Comenzó a cultivarse en el norte de China hace unos 10.000 años, siendo de los primeros cereales cultivados por las tribus nómadas. Debido a que requiere poca agua y presenta gran resistencia a la sequía, lo que lo hace muy sencillo de cultivar, es probable que ayudase a asentar la agricultura organizada en la Eurasia del Neolítico.

El mijo no debe consumirse nunca crudo ya que puede resultar tóxico. Para prepararlo hay que lavarlo y cocerlo en abundante agua. Su uso culinario es similar al arroz, pudiendo usarlo de guarnición en un plato o ser el ingrediente principal del guiso.

Ofrece una alta cantidad hidratos de carbono complejos de absorción lenta, y es destacable su contenido en fibra soluble e insoluble. Es un cereal más rico en proteínas que el arroz, aunque presenta déficit en lisia (algo solventable si se combina con legumbres).

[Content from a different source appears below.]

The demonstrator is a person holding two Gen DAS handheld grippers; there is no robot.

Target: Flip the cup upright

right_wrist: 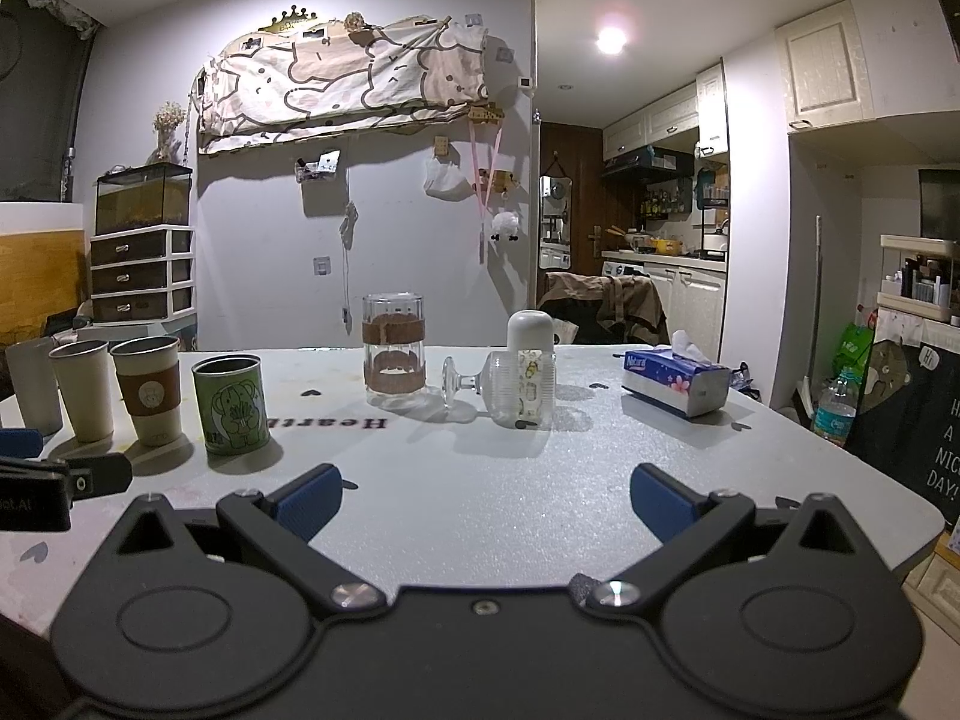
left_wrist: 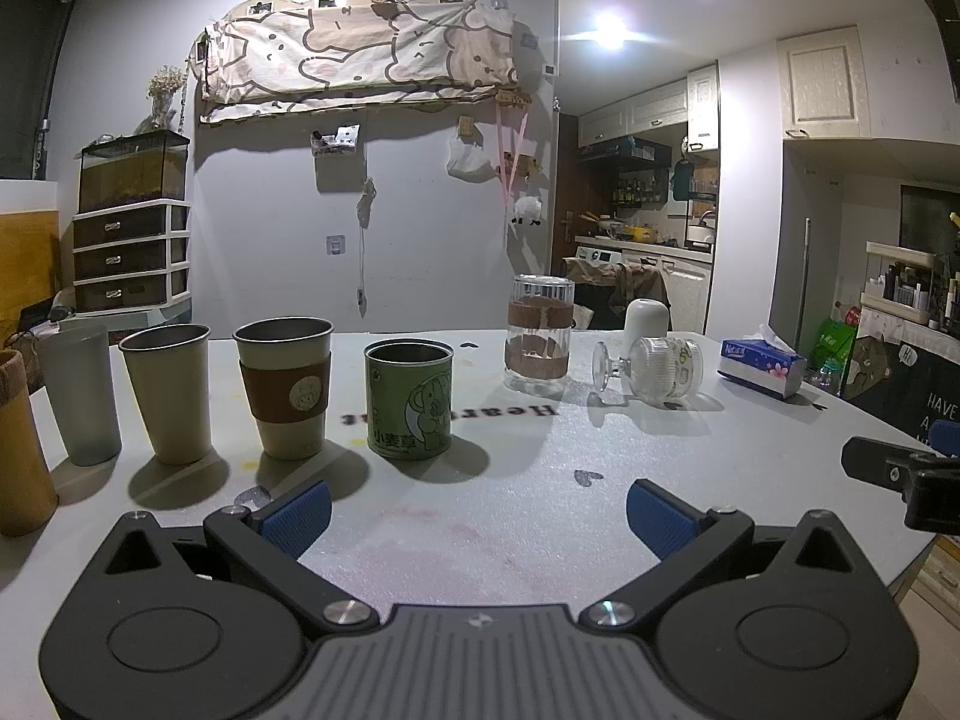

Su índice de grasa es bajo, y está repartido entre ácidos grasos mono y poliinsaturados, predominando los omega-6. Pero su contenido de vitaminas B1, B2 y B9 triplica a todos los cereales.

Es uno de los cereales más destacado por su contenido de potasio, magnesio y hierro, por lo que es muy recomendado para personas con debilidad física o psíquica.

El mijo, al no contener purinas, es un cereal idóneo para aquellas personas que sufren de gota y deben controlar sus niveles de ácido úrico. También es el único cereal con capacidad de alcalinizar nuestro organismo.